You can run rookies on the line if you have veterans that can help them.
Our issue is we have so many guys that are inexperienced, not only do the green players have to worry about THEIR mistakes, but they have to constantly be on the lookout for the guys on the right & left of them making mistakes they might have to cover for. And in so doing, their attention is divided and they make even more mistakes.
So yes, you can put a rookie on the line. You cannot put 4 of them there. And you certainly cannot expect to be successful fielding a line of former TEs, DTs, Basketball players, Accountants, and Pizza Delivery guys.
This is simple stuff about helping people build experience and skill in a new position that ANY college coach likely knows. So I am doubly baffled by why our team repeatedly thinks this is a good idea. Because Carroll is whip-smart, there is no way he does not know this.
Even more frustrating in the assertion by Cable that 'college linemen do not know how to play OL anymore' because we need guys that can do things that college linemen typically cannot. If your system depends on a supply of resources that is in short supply or no supply, you HAVE NO CHOICE BUT TO CHANGE THE SYSTEM. You do not stubbornly push forward with substandard resources in order to keep the same system.
I am already repeatedly seeing guys blowing blocks in order to get to the second level. Apparently we put a lot of emphasis on this, and it is annoying. The emphasis needs to be on making your first block, because without it guys are being used as turnstyles as people rush to murder our RB or assault in the backfield.

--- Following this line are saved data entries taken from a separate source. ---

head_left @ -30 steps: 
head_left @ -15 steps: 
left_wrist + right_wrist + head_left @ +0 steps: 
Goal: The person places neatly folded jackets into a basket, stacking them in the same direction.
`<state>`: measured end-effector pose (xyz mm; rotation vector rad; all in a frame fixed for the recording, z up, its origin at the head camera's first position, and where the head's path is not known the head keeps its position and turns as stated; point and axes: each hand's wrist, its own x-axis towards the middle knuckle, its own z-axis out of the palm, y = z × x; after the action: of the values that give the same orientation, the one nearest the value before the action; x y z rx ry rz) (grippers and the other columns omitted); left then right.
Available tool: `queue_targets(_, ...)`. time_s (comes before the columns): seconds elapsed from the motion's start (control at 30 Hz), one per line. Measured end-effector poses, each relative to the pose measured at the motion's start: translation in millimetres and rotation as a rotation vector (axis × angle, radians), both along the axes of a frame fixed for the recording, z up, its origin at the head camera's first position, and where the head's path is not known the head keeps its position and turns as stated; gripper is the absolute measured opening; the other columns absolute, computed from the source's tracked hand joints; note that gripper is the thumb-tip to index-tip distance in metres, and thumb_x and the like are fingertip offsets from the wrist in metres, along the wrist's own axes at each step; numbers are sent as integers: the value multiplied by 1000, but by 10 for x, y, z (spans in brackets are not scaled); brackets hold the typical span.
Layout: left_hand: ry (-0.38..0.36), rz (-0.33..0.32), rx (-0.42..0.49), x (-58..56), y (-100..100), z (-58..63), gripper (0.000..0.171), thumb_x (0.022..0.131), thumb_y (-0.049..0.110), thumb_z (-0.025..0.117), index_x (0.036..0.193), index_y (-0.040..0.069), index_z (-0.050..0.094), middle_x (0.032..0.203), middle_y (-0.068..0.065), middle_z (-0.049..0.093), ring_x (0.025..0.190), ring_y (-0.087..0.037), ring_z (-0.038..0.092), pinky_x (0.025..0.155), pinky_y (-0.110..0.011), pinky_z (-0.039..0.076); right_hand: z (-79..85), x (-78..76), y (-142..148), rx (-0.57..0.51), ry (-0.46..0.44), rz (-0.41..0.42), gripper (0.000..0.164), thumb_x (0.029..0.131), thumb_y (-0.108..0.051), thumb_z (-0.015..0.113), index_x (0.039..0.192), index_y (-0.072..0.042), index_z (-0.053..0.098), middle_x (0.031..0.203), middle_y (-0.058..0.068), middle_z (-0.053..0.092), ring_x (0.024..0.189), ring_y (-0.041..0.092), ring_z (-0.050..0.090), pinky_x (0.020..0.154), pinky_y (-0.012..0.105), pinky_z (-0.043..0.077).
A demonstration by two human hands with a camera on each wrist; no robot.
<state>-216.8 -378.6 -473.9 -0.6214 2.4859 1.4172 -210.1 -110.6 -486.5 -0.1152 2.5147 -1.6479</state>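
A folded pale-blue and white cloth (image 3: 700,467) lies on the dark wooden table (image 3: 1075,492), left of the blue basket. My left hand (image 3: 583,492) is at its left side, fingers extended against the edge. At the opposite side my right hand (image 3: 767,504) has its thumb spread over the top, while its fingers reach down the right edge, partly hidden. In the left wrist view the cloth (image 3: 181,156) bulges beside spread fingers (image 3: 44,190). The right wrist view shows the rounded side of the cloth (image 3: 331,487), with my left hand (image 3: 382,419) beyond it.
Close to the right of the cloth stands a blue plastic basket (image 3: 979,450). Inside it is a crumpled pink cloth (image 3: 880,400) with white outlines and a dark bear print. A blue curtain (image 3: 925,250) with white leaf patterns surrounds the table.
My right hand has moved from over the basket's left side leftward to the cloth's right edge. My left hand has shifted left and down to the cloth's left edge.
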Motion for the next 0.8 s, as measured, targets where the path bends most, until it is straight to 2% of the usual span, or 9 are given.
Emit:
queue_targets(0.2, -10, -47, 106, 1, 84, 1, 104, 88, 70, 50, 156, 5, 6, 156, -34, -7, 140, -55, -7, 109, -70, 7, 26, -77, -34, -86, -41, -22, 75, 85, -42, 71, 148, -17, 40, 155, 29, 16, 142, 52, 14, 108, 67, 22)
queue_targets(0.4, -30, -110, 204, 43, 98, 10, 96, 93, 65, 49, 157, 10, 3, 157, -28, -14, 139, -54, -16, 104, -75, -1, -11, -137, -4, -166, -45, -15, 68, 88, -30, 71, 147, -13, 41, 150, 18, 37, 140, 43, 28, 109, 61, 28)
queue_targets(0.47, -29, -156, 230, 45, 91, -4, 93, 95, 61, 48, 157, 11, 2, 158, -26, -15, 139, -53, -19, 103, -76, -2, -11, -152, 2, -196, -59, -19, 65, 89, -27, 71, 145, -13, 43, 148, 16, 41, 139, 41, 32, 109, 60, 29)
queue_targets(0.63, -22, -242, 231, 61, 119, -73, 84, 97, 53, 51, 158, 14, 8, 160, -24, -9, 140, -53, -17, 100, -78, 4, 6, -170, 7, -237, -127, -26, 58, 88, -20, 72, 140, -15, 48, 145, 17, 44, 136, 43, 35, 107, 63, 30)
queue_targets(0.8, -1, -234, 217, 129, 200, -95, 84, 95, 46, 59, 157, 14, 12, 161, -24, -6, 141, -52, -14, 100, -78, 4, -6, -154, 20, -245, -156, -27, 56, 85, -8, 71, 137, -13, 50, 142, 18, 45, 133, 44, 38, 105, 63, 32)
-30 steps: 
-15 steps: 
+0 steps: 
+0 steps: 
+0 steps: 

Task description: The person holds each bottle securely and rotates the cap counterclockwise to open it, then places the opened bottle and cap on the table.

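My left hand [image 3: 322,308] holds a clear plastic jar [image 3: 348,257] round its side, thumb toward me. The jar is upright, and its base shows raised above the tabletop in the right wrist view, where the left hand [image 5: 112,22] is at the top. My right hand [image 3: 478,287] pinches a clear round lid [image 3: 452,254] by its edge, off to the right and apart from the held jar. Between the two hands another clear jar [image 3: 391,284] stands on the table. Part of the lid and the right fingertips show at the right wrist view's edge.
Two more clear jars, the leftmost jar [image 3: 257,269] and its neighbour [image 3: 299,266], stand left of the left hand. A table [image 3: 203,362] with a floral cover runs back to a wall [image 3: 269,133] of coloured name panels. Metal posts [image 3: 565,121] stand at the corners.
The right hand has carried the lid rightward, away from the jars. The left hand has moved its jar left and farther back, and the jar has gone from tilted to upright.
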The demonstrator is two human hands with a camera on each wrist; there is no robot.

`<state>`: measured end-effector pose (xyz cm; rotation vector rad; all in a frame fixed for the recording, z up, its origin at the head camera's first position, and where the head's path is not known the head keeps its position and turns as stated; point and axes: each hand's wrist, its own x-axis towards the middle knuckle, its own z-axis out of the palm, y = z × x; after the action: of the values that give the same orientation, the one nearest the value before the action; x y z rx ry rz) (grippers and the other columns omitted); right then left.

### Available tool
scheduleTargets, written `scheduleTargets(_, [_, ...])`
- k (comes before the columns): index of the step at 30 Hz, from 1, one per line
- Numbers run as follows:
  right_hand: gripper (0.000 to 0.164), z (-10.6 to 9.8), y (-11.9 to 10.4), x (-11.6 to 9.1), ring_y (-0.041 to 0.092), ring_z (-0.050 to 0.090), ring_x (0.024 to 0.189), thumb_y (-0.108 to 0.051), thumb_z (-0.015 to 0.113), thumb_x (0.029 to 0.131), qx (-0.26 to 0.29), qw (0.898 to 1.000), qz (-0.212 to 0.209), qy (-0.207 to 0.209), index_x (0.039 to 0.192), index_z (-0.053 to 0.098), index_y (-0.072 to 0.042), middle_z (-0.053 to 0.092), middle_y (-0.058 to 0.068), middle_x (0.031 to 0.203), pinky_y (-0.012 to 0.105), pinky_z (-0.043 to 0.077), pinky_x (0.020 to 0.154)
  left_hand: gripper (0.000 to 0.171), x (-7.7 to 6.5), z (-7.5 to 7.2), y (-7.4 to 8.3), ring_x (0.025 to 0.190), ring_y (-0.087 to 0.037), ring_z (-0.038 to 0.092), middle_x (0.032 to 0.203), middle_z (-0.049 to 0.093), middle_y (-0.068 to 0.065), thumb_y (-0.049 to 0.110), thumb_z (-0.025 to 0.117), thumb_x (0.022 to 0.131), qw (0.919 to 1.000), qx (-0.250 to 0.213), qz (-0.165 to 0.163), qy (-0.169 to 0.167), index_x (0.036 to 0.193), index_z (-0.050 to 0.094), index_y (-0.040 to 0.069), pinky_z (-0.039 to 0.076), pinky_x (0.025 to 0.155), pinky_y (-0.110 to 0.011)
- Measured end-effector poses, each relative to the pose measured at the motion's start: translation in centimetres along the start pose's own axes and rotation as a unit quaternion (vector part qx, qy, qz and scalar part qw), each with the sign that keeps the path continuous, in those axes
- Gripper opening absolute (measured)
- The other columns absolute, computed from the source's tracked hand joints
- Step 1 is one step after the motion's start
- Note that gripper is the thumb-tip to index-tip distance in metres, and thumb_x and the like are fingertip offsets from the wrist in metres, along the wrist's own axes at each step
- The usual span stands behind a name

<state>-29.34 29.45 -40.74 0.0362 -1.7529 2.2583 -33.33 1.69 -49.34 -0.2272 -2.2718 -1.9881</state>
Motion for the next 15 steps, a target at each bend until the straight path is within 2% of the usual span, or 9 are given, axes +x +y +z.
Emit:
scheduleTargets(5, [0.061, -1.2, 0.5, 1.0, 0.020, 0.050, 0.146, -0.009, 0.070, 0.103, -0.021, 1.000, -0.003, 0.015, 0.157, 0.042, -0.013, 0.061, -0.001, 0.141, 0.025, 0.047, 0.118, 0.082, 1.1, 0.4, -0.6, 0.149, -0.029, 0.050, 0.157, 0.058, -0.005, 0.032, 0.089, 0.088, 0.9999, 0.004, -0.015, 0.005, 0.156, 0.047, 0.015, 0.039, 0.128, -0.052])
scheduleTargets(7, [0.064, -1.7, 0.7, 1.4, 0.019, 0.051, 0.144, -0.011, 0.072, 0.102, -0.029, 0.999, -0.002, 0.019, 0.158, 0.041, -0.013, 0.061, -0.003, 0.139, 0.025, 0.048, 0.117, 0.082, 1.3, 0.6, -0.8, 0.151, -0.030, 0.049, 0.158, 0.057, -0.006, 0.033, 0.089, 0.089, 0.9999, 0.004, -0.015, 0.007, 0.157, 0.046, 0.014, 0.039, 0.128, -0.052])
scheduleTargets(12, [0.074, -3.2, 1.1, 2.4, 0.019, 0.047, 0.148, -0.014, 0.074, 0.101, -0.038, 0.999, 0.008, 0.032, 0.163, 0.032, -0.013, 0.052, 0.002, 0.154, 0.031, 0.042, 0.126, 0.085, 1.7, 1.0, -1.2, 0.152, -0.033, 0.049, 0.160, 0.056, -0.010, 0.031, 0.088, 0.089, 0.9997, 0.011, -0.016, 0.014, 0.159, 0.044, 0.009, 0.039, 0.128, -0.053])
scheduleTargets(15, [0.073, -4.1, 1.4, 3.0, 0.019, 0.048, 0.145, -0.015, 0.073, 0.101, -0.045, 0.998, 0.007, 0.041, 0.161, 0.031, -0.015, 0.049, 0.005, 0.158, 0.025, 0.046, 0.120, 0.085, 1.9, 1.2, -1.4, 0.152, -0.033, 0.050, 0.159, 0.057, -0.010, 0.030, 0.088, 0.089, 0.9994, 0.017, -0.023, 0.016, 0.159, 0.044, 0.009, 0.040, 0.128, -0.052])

So either we convert to a system that can use the current crop of college linemen available to our draft pick slots, or we quit tossing away average but decent linemen (like the guy that got released and ended right back on another pro-team like the Saints, as an example) because they are not mean and nasty enough. At this point, I would take 'able to do the job' over 'mean and nasty but incompetent'.
Asking Glow to master all this with no support, and likely having to help OTHER rookie OL is way too much.